Sensitivity, specificity, positive predictive value, and negative predictive value are shown in Figure 5DG. Using the selected predictive model, we can select thresholds that are either highly specific or highly sensitive, potentially confirming a SSA− SjD diagnosis without the need for biopsy in 5% of participants (n=4/76) or avoiding the need for a biopsy in 13% of controls that will not achieve a SjD diagnosis (n=15/116). Clinical features of the highest quartile of subjects by DTD2 binding compared to the lowest three quartiles are similar (Supplemental Table E).
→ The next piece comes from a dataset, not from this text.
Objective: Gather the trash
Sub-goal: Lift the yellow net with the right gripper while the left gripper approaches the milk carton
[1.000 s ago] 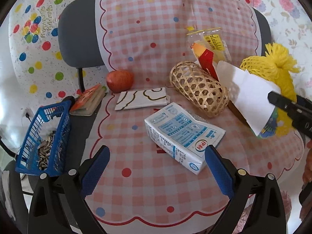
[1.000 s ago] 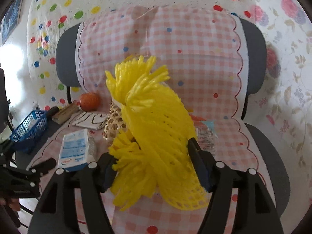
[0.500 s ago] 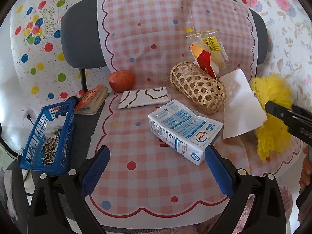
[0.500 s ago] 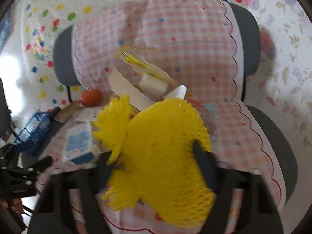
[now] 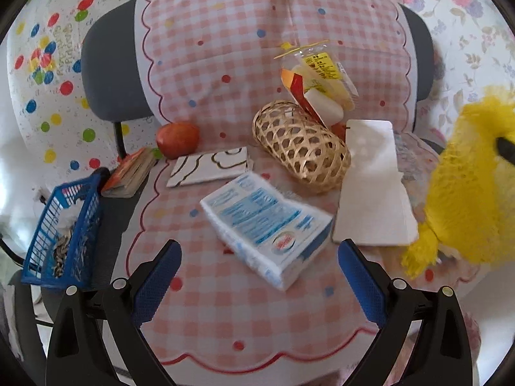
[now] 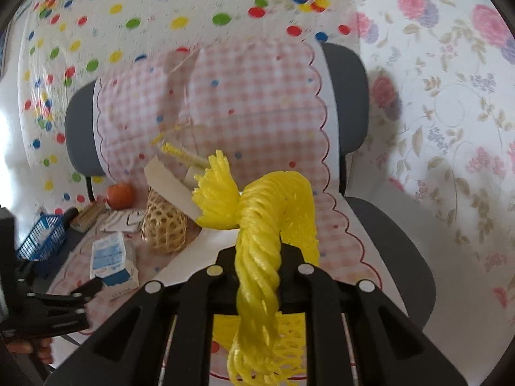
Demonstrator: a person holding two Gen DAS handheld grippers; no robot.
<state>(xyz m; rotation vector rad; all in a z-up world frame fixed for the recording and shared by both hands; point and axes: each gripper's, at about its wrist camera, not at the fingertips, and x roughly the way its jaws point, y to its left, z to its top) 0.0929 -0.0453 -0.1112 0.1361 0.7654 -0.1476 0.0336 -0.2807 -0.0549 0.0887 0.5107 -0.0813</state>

A predictive model incorporating clinical variables shows good discrimination between FS positive and FS negative participants

We generated a regression model incorporating IgG binding to our peptides with clinical variables. The selected predictive model included IgG binding to DTD2 (square-root), unstimulated salivary flow (square-root), platelet count (log transformed), and ANA (Figure 6A). The C-index of the model was 71.6% (95% CI: 63.9–78.2%) and decreased to 69.3% after correcting for optimism. Binding to DTD2 contributed the most to the model (single term deletion of DTD2 yielded a more than 3.9 percentage point reduction in AUC) and the second most important was unstimulated salivary flow (single term deletion of unstimulated salivary flow yielded a 3.3 percentage point reduction in AUC). This final “FS prediction score” discriminated between FS positive and negative (Figure 6B). On cross validation, we showed that models using clinical predictors plus IgG binding to DTD2 had overall better prediction accuracy than models that used only the clinical variables (Figure 6C).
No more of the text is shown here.